Candy is dandy, but Lacour
...
J. Brandon Lacour
"The summer is over, the harvest is in
and we are not saved" -- Jeremiah the Prophet.
Well, folks this is it for me. This is
my last little political diatribe before traipsing back to the city of
my birth for winter break and hopefully eighteen hours of uninterrupted
sleep.
I had hoped I could be writing some sort
of conclusive evaluation of the 2000 campaign by now, but as the old saying
goes "If wishes grew on trees..." I'm sorry -- I really don't know how
that saying goes, but you get the picture. So, with or without a president,
we shall all go staggering and bleary-eyed into the real start of the next
millennium.
Journalists of various characters spent
last December writing all the disposable epitaphs for the twentieth-century
that we'll ever need. I suspect at least a few of them will dust off these
articles for 2001, if only for good measure.

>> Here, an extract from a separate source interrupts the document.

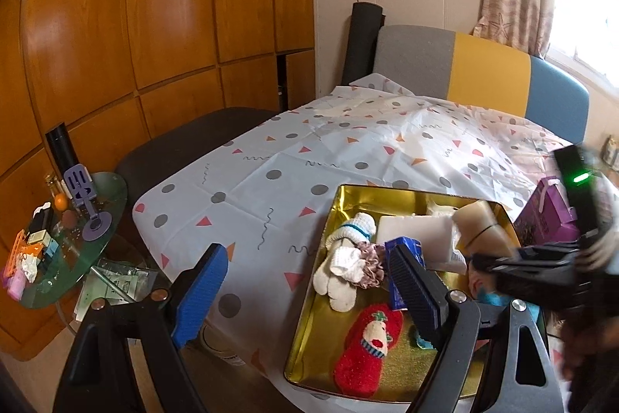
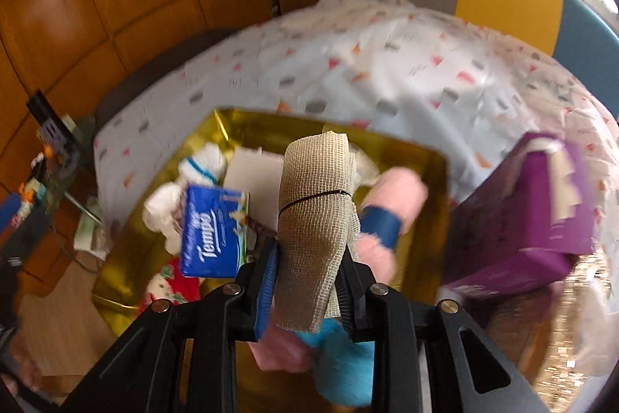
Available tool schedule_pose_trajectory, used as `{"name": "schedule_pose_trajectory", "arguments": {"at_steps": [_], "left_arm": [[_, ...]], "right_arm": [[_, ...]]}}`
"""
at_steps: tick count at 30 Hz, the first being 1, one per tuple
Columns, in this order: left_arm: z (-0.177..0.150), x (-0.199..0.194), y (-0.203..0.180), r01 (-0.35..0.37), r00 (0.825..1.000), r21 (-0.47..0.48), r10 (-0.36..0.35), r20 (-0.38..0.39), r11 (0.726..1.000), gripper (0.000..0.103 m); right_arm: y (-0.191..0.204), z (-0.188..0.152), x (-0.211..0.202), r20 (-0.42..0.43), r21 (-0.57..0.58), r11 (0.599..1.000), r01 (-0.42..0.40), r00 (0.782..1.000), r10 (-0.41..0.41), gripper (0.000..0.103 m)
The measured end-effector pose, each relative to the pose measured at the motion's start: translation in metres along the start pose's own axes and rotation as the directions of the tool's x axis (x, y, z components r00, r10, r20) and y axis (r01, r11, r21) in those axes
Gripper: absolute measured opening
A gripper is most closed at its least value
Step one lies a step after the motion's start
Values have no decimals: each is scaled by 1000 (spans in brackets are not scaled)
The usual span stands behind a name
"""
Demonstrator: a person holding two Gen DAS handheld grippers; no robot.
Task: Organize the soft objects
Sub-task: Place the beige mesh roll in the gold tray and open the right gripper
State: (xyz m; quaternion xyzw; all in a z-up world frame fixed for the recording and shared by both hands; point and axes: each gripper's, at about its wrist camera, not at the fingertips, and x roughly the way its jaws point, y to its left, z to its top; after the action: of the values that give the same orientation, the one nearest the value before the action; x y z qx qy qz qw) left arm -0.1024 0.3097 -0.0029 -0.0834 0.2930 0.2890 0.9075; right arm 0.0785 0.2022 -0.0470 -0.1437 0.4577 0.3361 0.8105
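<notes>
On the patterned tablecloth (image 1: 294,157) sits a gold tin tray (image 2: 425,188), already loaded with soft items. From the right wrist view, my right gripper (image 2: 307,281) is clenched on a rolled tan gauze cloth (image 2: 315,219), bound by a thin black band, with the roll standing upright between the pads above the tray. Behind it I note a blue tissue pack (image 2: 212,231), a pink towel roll (image 2: 390,204) with a blue band, and a white sponge block (image 2: 257,167). A purple box (image 2: 534,219) stands just beside the tray's right wall. From the left wrist view, my left gripper (image 1: 309,291) hangs released, jaws wide with nothing between them, near the tray's left edge. A red sock (image 1: 367,351) and a white sock (image 1: 340,273) lie inside the tray.
</notes>
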Motion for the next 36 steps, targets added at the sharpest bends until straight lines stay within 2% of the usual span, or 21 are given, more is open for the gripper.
{"name": "schedule_pose_trajectory", "arguments": {"at_steps": [3, 8, 14, 20, 24, 25, 26, 28, 32, 36], "left_arm": [[-2, 4, -3, 4, 1000, 9, -4, -14, 1000, 86], [-3, 9, -6, 14, 999, 11, -14, -33, 1000, 87], [-5, 12, -8, 18, 999, 11, -18, -42, 1000, 87], [-6, 13, -9, 22, 999, 14, -21, -44, 1000, 89], [-7, 11, -13, 25, 999, 22, -24, -42, 999, 94], [-7, 10, -14, 25, 999, 24, -24, -40, 999, 95], [-7, 10, -15, 26, 999, 27, -25, -39, 999, 95], [-7, 9, -17, 27, 999, 33, -26, -38, 999, 96], [-5, 4, -24, 38, 999, 44, -37, -26, 998, 99], [-2, -5, -31, 53, 999, 52, -53, 0, 997, 103]], "right_arm": [[4, -5, 25, -45, -8, 1000, 26, 999, -27, 27], [5, -16, 44, -91, -24, 998, 58, 994, -60, 27], [1, -22, 42, -79, 1, 1000, 31, 996, -31, 32], [-4, -20, 32, -57, 31, 999, 30, 998, -29, 41], [-6, -22, 20, -22, 48, 998, 49, 999, -48, 43], [-7, -23, 16, -10, 54, 997, 53, 999, -52, 47], [-7, -24, 11, 4, 62, 996, 58, 998, -58, 56], [-9, -26, -3, 47, 73, 995, 65, 997, -68, 61], [-12, -33, -30, 128, 91, 989, 114, 984, -125, 62], [-16, -45, -54, 188, 153, 973, 175, 961, -202, 62]]}}
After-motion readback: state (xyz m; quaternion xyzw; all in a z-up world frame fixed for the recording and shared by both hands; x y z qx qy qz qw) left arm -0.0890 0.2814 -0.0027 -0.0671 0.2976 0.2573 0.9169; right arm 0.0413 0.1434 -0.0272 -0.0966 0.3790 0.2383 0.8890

But ignore them, I say. Will our country
prosper one iota from sitting through some hackneyed montage of politicians,
celebrities, empty-hearted paeans to the World War II generation, and the
Summer of Love, smeared with the glib promise that "no matter what's in
the papers, things are getting better, yo."
Which is, of course, nonsense. Time magazine
will probably run another profile on how great our technology is and how
it is the key to the future. Maybe they're right; I used theM.D. Anderson
Memorial Library's microfiche machine for the first time this year, and
spent the remainder of the day feeling prosperous and sunny. That's me,
though -- even my toaster mystifies me.
For a real epitaph for this century, I
think of the various people I've talked to, the rag-tag army who belong
to the generation who emerged from the chaotic 1960s and lived to see the
end of the Vietnam experience in 1975, and felt for a brief moment in history
that they were on the threshold of some real change.
After the end of the war and the end of
Nixon, the future was wide open. The forces of old and evil had been vanquished
and there could be some real work done addressing poverty, civil rights
and a chance for true democracy. What happened?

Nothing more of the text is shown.